Doctor of Philosophy

Department

Mathematics

First Advisor

Ban, Dubravka

Abstract

This thesis focuses on $p$-adic Banach space representations, with a specific emphasis on continuous principal series representations. The motivation for this research stems from the desire to investigate continuous principal series representations in the context of general connected reductive groups.The objective is to broaden existing knowledge by extending the results obtained for continuous principal series representations of split-connected reductive $p$-adic groups to include any arbitrary connected reductive $p$-adic groups. Building upon the work of D. Ban and J. Hundley in 2016 on split-connected reductive groups, we follow a similar approach but encompass a wider class of reductive groups. The structural aspects of Bruhat-Tits building theory are utilized to analyze connected reductive $p$-adic groups.We investigate continuous principal series representations, which are defined for connected reductive groups.

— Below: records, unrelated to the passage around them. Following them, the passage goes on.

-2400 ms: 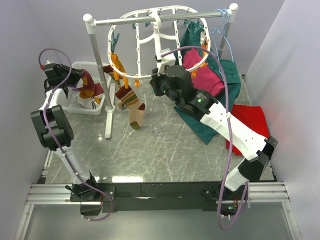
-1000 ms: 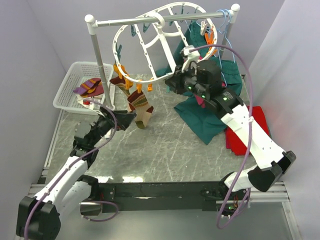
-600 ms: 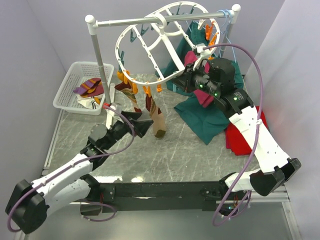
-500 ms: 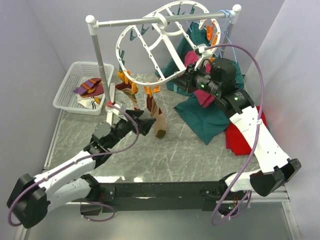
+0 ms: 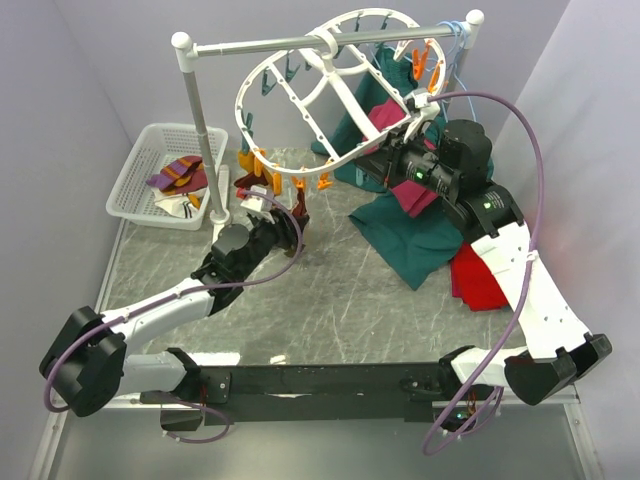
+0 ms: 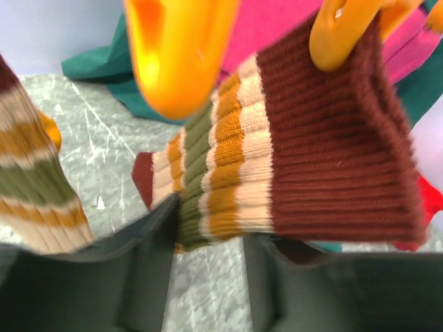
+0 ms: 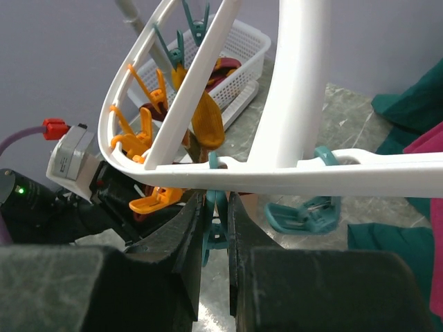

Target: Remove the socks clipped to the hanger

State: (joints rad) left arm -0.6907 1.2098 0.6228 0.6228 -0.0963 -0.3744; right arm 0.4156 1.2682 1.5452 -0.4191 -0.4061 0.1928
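Observation:
The white oval hanger (image 5: 320, 80) hangs tilted from the pole, with orange and teal clips on its rim. A striped sock with a maroon cuff (image 6: 304, 159) hangs from an orange clip (image 6: 339, 34); a second striped sock (image 6: 34, 187) hangs to its left. My left gripper (image 5: 292, 220) is open, and the sock's striped lower edge lies between its fingers (image 6: 138, 270). My right gripper (image 7: 214, 221) is shut on a teal clip (image 7: 216, 207) just under the hanger's rim (image 7: 291, 173). In the top view the right gripper (image 5: 378, 165) sits at the rim's lower right.
A white basket (image 5: 135, 195) at the back left holds several removed socks (image 5: 180, 175). The white pole rack (image 5: 200, 110) stands beside it. Dark green clothes (image 5: 420, 235), a magenta garment (image 5: 400, 125) and a red cloth (image 5: 480, 280) lie at the right. Pale blue wire hangers (image 5: 455, 50) hang at the pole's right end.
My left arm has reached forward and up until its open fingers stand around the hanging sock. My right gripper has moved right, tilting the hanger's near rim higher.

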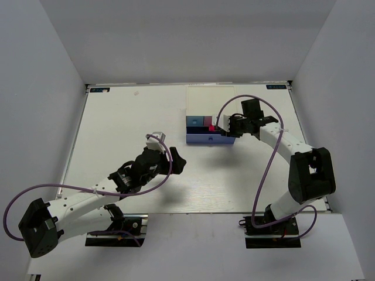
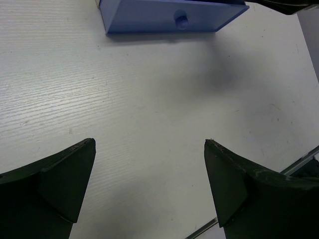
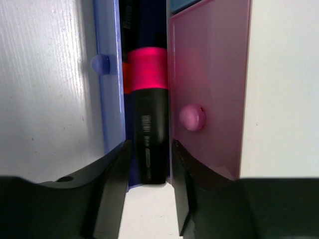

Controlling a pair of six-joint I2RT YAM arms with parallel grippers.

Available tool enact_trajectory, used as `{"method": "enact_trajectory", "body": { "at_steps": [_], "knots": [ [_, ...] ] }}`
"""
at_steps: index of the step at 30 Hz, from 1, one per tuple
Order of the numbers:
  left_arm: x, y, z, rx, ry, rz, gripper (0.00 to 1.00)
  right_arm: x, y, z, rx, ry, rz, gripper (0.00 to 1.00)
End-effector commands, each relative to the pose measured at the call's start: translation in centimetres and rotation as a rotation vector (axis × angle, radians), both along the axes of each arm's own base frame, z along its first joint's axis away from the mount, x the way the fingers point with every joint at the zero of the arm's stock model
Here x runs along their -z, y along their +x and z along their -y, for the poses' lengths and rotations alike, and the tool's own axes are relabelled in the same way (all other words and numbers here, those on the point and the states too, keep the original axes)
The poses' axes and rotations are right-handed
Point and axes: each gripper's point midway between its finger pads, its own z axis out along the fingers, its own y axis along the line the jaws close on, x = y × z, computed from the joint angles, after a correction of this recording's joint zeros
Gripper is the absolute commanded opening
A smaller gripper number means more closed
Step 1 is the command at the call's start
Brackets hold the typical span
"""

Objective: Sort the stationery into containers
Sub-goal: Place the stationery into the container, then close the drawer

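Right end effector [image 3: 149, 144]: your fingers [image 3: 112, 189] flank the pink-capped highlighter [image 3: 148, 119] inside the open blue drawer [image 3: 110, 99]; clamped or loose, you cannot tell.
Left end effector [image 2: 149, 142]: fingers apart, above the surface [image 2: 149, 89].

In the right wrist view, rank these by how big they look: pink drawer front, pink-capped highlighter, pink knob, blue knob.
1. pink drawer front
2. pink-capped highlighter
3. pink knob
4. blue knob: it looks only slightly smaller and is seen side-on, so this last pair is unsure.
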Motion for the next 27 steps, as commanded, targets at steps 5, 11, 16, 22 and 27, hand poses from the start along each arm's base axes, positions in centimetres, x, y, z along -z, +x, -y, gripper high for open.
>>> {"method": "enact_trajectory", "body": {
  "at_steps": [5, 11, 16, 22, 27],
  "knots": [
    [-1.7, 0.3, 0.3, -0.002, -0.042, 0.031, 0.99, -0.1, 0.4, -0.2, 0.022, 0.009, 0.025, 0.52],
    [-1.8, 0.2, 0.1, -0.002, -0.042, 0.031, 0.99, -1.5, -0.2, -0.5, 0.021, 0.055, 0.030, 0.36],
    [-1.6, 0.1, 0.0, -0.005, -0.049, 0.026, 0.99, -1.9, -2.5, -1.4, -0.057, 0.100, -0.030, 0.00],
    [-1.6, 0.1, 0.0, -0.005, -0.049, 0.026, 0.99, 1.3, -8.2, -1.9, -0.302, 0.034, -0.265, 0.00],
    [-1.6, 0.1, 0.0, -0.005, -0.049, 0.026, 0.99, 2.8, -5.8, -2.4, -0.267, 0.001, -0.233, 0.00]
  ]
}}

These representations are explored both on the connected reductive group $G$ and its maximal compact open subgroup $G_0$. One of the primary results of this research is the duality theorem of continuous principal series representations which establishes an isomorphism between the continuous dual of principal series of $G_0$, denoted by ${\text{Ind}_{P_0}^{G_0}}(\chi^{-1})$, and $\mathcal{M}^{(\chi)}$, where $\mathcal{M}^{(\chi)}$ is an Iwasawa module. Consequently, this result shows that ${\text{Ind}_{P_0}^{G_0}}(\chi^{-1})$ is an admissible banach space representation. Furthermore, we present a projective limit realization for the Iwasawa module $M_0^{(\chi)}= \mathcal{O}_K[[G_0]] {\otimes}_{\mathcal{O}_K[[P_0]]} \mathcal{O}_K$.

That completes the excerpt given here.